ABOUT THIS TASK -
Tell how many lines below include the word "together". Only the number should appear.

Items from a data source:
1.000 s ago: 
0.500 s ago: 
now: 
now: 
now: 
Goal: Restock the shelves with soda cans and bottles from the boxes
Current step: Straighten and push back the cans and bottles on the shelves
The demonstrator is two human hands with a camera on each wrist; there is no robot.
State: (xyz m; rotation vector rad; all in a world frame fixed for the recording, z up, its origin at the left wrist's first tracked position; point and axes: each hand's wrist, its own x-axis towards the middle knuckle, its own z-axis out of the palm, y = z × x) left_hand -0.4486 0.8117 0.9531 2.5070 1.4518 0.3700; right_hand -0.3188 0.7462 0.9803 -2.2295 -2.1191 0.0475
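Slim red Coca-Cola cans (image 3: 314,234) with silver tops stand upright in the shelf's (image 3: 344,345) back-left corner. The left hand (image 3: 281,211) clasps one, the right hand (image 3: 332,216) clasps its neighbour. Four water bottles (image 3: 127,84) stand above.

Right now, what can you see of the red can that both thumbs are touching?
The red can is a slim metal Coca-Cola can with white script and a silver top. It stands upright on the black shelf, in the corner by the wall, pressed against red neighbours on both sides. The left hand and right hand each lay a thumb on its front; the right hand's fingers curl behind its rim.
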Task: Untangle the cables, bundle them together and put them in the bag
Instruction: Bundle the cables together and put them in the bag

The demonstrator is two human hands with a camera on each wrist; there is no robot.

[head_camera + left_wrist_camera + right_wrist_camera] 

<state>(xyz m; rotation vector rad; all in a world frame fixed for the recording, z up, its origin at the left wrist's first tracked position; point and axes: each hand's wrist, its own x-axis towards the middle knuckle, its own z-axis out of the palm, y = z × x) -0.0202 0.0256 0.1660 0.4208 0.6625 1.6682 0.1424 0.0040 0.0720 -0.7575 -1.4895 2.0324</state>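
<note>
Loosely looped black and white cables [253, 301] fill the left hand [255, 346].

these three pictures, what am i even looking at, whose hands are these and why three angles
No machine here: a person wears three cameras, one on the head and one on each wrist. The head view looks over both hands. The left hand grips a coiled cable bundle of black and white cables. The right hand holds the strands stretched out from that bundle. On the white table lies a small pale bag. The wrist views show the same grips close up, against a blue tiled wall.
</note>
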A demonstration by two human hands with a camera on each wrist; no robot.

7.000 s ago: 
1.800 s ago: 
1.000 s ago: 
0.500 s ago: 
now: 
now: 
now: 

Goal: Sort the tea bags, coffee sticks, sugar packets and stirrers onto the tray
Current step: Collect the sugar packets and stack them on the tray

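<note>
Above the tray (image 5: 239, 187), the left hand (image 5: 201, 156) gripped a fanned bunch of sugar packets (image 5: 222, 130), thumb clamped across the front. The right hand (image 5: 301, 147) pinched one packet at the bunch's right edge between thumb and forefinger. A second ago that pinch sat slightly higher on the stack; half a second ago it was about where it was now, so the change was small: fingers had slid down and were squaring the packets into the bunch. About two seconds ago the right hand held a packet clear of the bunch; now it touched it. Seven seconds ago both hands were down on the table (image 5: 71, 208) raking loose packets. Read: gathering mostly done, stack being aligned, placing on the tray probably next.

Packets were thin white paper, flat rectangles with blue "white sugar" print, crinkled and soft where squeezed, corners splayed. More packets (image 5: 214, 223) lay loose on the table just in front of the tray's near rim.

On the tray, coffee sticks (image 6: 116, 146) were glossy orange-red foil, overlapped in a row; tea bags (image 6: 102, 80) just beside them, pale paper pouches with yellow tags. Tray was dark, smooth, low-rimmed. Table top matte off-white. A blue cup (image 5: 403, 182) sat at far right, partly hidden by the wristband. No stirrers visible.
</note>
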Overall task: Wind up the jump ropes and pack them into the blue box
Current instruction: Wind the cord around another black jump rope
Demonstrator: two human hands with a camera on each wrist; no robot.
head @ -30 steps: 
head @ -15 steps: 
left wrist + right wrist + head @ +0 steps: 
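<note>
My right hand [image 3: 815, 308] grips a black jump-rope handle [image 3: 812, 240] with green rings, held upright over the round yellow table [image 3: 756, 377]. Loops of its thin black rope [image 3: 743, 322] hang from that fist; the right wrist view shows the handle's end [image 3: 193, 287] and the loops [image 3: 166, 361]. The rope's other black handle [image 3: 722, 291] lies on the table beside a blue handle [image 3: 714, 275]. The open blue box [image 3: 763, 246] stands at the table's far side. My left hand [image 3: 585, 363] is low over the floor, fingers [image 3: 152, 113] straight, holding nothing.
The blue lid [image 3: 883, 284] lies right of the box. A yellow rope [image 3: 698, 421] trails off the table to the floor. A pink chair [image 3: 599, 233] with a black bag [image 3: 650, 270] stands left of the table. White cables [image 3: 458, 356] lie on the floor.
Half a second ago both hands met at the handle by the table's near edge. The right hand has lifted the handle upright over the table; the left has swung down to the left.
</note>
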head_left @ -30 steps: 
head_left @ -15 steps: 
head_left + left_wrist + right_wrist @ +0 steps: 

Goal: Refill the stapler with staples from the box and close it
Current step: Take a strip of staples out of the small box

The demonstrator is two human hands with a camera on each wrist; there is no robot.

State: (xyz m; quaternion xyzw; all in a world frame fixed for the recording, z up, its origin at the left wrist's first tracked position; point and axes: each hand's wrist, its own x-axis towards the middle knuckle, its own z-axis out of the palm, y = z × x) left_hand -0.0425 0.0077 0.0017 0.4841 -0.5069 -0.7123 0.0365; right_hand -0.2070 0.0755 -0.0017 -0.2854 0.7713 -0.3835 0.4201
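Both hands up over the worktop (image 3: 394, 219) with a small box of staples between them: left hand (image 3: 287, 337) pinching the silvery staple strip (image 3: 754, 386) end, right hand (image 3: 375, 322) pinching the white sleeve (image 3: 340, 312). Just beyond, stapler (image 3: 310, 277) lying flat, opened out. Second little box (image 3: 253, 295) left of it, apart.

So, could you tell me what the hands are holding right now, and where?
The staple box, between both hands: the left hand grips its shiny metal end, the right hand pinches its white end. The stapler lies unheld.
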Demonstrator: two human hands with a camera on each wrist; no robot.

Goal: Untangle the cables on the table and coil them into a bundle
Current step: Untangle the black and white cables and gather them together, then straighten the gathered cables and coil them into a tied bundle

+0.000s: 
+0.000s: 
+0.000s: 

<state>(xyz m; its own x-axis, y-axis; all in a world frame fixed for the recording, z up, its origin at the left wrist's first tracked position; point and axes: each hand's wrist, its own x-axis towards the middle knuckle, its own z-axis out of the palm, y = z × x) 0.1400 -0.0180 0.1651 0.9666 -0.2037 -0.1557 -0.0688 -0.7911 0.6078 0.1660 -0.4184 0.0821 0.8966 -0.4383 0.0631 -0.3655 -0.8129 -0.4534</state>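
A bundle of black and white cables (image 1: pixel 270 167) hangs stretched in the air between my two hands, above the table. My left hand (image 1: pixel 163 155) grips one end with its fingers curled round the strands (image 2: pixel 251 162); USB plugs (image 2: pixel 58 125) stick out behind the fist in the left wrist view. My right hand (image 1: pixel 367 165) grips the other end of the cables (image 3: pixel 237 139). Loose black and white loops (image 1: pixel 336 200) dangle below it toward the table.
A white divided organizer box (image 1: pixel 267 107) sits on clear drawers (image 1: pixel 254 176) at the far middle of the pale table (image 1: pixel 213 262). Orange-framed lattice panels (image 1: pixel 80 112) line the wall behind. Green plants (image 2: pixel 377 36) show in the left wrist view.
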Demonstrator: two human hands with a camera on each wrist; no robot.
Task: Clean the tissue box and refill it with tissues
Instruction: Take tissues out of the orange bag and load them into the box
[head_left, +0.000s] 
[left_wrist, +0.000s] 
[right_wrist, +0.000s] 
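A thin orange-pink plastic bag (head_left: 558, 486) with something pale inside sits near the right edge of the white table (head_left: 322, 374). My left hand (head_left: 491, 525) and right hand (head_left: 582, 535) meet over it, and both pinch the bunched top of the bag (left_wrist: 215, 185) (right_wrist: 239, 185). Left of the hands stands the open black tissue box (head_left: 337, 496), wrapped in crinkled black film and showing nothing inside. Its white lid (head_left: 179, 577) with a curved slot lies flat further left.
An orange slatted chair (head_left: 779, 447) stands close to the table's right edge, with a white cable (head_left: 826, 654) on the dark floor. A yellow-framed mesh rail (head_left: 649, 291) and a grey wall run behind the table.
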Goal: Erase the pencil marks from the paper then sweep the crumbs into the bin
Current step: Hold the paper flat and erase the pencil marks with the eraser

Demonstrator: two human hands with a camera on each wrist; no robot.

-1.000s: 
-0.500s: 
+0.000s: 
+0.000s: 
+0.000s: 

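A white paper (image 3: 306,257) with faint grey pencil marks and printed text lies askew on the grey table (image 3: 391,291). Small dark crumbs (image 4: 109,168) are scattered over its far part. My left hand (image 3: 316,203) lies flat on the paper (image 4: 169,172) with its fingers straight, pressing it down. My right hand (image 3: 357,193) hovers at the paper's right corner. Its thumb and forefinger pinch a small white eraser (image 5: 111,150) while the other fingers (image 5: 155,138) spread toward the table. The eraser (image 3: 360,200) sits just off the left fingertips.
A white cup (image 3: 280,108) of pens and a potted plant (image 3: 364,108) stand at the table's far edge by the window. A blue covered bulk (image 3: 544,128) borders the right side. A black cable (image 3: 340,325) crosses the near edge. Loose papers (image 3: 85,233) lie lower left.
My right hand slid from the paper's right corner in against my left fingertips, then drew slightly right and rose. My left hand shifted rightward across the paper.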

TASK RESPONSE -
3